# Plant ID please



## Feyde (Mar 11, 2009)

I found this plant growing in the Manistee River (NW lower peninsula of Michigan). I've been trying to ID this plant for over a month, but cannot match it with anything. Sorry about the bad picture.


----------



## Avi (Apr 7, 2004)

Well, as you mentioned the pic isn't a good one, so any ident is questionable...but just for fun, I'd have to take a guess that it's some kind of Hygro.


----------



## Feyde (Mar 11, 2009)

Hygro was my guess, too. Tried taking some more pictures.
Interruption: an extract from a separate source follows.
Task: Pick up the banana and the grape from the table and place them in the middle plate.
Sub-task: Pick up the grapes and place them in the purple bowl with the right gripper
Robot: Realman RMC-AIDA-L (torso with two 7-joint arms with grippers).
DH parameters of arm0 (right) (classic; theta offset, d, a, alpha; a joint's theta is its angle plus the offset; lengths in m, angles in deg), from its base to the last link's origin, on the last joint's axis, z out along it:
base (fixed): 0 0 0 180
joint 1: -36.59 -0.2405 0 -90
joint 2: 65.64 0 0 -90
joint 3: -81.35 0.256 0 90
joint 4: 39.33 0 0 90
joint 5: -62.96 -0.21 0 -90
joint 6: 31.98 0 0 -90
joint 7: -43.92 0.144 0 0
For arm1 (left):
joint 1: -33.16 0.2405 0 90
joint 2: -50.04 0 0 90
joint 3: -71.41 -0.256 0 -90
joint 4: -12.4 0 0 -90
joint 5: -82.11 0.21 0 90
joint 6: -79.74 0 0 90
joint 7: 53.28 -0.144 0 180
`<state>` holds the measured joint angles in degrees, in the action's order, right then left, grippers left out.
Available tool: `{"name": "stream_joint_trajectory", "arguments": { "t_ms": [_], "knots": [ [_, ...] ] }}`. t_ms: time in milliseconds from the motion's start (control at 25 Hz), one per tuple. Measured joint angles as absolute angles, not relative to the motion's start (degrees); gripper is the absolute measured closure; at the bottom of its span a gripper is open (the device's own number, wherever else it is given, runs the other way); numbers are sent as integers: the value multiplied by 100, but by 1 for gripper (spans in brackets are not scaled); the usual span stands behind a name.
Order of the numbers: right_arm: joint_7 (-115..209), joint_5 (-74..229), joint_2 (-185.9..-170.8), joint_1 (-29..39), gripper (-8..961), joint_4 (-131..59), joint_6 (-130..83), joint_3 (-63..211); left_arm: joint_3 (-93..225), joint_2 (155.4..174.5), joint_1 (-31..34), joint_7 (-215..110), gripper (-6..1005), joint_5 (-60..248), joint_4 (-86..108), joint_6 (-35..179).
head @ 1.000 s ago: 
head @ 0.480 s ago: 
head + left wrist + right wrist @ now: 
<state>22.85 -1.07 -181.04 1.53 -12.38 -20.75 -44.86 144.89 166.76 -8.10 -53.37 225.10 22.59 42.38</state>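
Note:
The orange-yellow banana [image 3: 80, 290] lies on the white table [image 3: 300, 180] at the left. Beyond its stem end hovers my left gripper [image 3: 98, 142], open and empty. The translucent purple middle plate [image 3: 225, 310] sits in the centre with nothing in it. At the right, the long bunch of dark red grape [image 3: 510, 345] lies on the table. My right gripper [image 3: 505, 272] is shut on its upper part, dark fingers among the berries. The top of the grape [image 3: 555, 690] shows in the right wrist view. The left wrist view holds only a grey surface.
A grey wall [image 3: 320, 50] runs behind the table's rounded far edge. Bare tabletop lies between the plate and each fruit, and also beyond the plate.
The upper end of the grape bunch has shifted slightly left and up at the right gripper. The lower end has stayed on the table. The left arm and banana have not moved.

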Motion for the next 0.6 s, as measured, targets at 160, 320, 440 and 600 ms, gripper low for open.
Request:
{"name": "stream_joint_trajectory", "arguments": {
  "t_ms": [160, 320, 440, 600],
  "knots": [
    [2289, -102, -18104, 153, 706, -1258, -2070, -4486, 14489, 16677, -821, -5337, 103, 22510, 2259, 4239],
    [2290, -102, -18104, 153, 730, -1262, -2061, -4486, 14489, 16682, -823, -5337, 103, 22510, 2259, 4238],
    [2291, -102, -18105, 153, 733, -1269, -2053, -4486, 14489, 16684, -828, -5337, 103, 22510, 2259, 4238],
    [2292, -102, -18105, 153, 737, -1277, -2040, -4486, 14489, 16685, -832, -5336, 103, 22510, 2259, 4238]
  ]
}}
Not much better, but it's about as good as the camera phone will do.http://www.aquaticplantcentral.com/forumapc/images/smilies/icon_sad.gif


----------



## miremonster (Mar 26, 2006)

According to this pdf about Michigan aquatic invasive species, Hygrophila polysperma is not established in Michigan. But that may not exclude an occurrence somewhere in the state.
http://house.michigan.gov/SessionDocs/2009-2010/Testimony/Committee10-3-19-2009-1.pdf

Did it grow submerged? Was there something looking like flowers or inflorescences on the plants?


----------



## Feyde (Mar 11, 2009)

I found the plant growing in a large stand. All the plants were submerged with no sign of flowers or inflorescences.


----------